The enormous amount of data people create in the modern world is difficult to sift through. While the amount of data within our modern day society undoubtedly aids and facilitates the lives of many individuals, many questions arise as a result: how can we utilize and analyze big data efficiently and effectively? How should we derive unbiased conclusions from an avalanche of data? And through which means can we correctly interpret facts and predict outcomes from our data?
“The Distinguished Lecture Series in Data Science,” a new lecture series at UC Santa Barbara created by faculty members from the Department of Statistics and Applied Probability, offers students an opportunity to learn to understand data by applying statistical machine learning.
Peter Norvig, a director of research at Google, gave a speech in Campbell Hall regarding the importance of introducing machine learning methods to the public on Wednesday, Oct. 25. In his talk, Norvig stressed the importance of data literacy and “debuggability,” and also elaborated upon how to explain machine intelligence.
“[Our] current departments are comparatively isolated.

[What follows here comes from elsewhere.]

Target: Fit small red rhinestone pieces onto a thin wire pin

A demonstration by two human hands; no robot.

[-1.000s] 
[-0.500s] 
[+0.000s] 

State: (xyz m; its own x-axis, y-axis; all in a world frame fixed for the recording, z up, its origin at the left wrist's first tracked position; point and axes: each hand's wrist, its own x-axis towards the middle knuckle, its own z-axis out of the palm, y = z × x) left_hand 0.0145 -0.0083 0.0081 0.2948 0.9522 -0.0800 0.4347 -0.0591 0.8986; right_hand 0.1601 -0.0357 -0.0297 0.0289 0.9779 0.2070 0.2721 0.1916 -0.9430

What we need are more cross-disciplinary conversations on the base of data science.” said Sang-Yun Oh, a faculty member from UCSB’s statistics department and a co-organizer for the lecture series. His words underscore the growing demand for and reliance on data. Such demand requires current students and teaching departments to create a better technique for analyzing data — namely, the application of machine learning.
Machine learning, a data-analyzing method, is achieved through a repeated process of testing and debugging. It is a modern approach to efficiently reach a result and predict an outcome through artificial intelligence.
The series is designed to appeal to a wide audience, including UCSB students, faculty, and the general public, and offers a new vision of how data should be selected and processed. According to Oh, an accurate result has to be constructed under the efforts of three branches.
First, reasonable data is need. “Data itself can be biased and problematic,” stated Norvig in the lecture. “Machines can only learn based on data that is given,” indicated Oh during an interview with The Bottom Line.
Without background knowledge of different subjects, incorrect or irrational data can not be sorted out, which will substantially influence the analyzed outcome. In the lecture, Norvig differentiated between what individuals want, which network data implies is games and social media, and individual’s needs, such as peace and equality, to indicate the necessity of professionals to obtain effective and unbiased data.
Through continuous interviews and observations, researchers are able to eliminate these confounding variables, thus constructing an effective data base for machine intelligence.
Second, a correct statistics method is required. “Data need[s] to be processed through [an] appropriate statistic method,” Oh said. A statistical method, such as using a model-fitting technique and eliminating outliers, relates observed data to theoretical mode, thus guiding machines to provide a correct interpretation.
Third, the support of matured software is indispensable in forming machine thinking and reaching results. Current software with machine thinking replaces traditional programmers with software trainers who build machine thinking. Instead of editing code to cope with certain situation, they give computer examples, such as data and clarification, and train it to perform tasks automatically.
The examples presented by Norvig, such as how machine intelligence misinterprets pictures, were not only hilarious, but also provided the audience with a concrete idea of how participants train machines to reach results: through open-ended adjustment and testing. Thus, this matured software offers a foundation for the continued growth of machine intelligence.
On a macro level, machine thinking opens up the possibility of interpreting data and predicting outcomes. Furthermore, accurate results can be generated through the process of debugging. “Speakers of this Distinguished Lecture Series offer their view of where the data science trend is changing their institution and where it is going. I believe it is important to see the bigger picture of how the data science movement is changing some of the most influential organizations in our society and what the critical thinkers are wrestling with,” said Oh.